Directions for this task —
Drop the pictures and repeat the remaining data exactly.

== Given data

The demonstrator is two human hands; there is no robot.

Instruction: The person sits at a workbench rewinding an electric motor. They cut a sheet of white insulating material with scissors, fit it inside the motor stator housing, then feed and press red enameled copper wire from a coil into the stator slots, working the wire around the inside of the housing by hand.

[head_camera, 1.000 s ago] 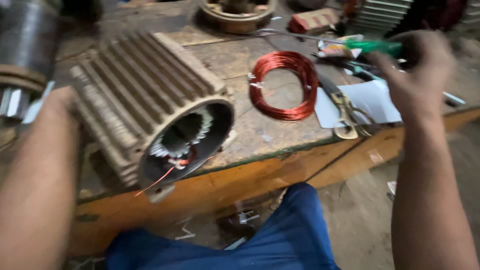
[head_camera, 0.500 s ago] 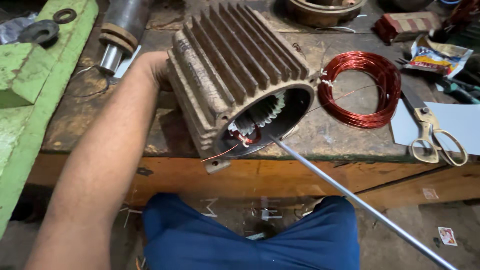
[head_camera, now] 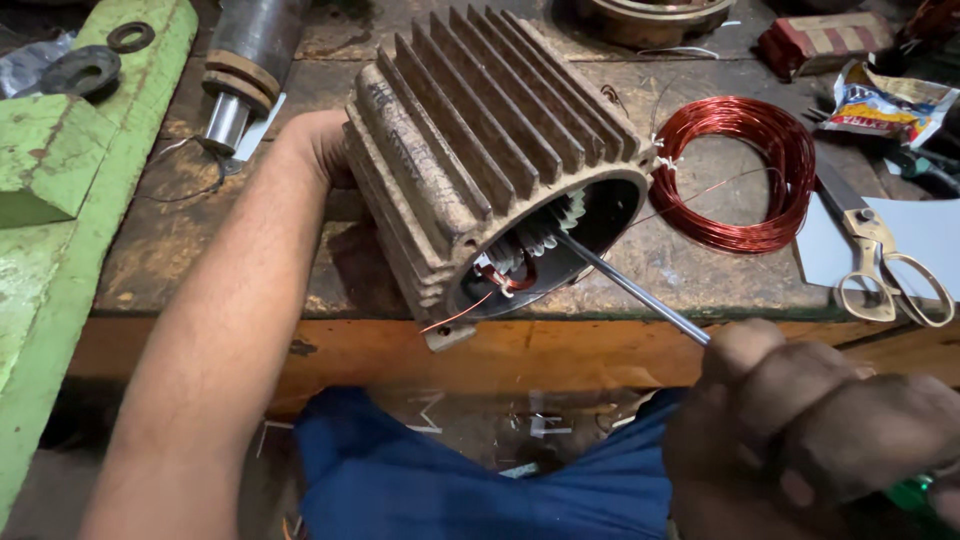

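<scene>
Head view, looking down: the right hand (head_camera: 815, 420) is closed in a fist around a long screwdriver (head_camera: 630, 285) — a bit of green handle shows at the heel of the fist — and its thin steel shaft runs up and left into the open end of a finned motor housing (head_camera: 490, 160). The tip sits among the pale windings (head_camera: 530, 250) just inside the bore, near some loose red and copper wire ends at the lower rim. The left hand (head_camera: 320, 150) is pressed against the far side of the housing, fingers hidden behind the fins, so how far it wraps cannot be told; it seems to brace the casing, which lies tilted on its side near the front edge of the worn workbench (head_camera: 180, 250).

Judging from this, the step in hand is working at the stator windings with the tool — prying or packing, it is hard to say which. Whatever follows calls for a steady brace and a light, controlled tip, since the thin wire would nick easily.

A coil of red copper wire (head_camera: 735, 175) lies just right of the housing, scissors (head_camera: 885, 260) beyond it.
</scene>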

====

Response to the exercise —
The demonstrator is two human hands; there is no robot.

Instruction: The person sits at a workbench rewinding an electric motor. They cut a sheet of white insulating material with scissors, fit it inside the motor stator housing, then feed and press red enameled copper wire from a coil into the stator slots, working the wire around the inside of the housing by hand.

[head_camera, 1.000 s ago] 
[head_camera, 0.500 s ago] 
[head_camera, now] 

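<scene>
Head view, looking down: the right hand (head_camera: 815, 420) is closed in a fist around a long screwdriver (head_camera: 630, 285) — a bit of green handle shows at the heel of the fist — and its thin steel shaft runs up and left into the open end of a finned motor housing (head_camera: 490, 160). The tip sits among the pale windings (head_camera: 530, 250) just inside the bore, near some loose red and copper wire ends at the lower rim. The left hand (head_camera: 320, 150) is pressed against the far side of the housing, fingers hidden behind the fins, so how far it wraps cannot be told; it seems to brace the casing, which lies tilted on its side near the front edge of the worn workbench (head_camera: 180, 250).

Judging from this, the step in hand is working at the stator windings with the tool — prying or packing, it is hard to say which. Whatever follows calls for a steady brace and a light, controlled tip, since the thin wire would nick easily.

A coil of red copper wire (head_camera: 735, 175) lies just right of the housing, scissors (head_camera: 885, 260) beyond it.
</scene>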

No part of the exercise is left unanswered.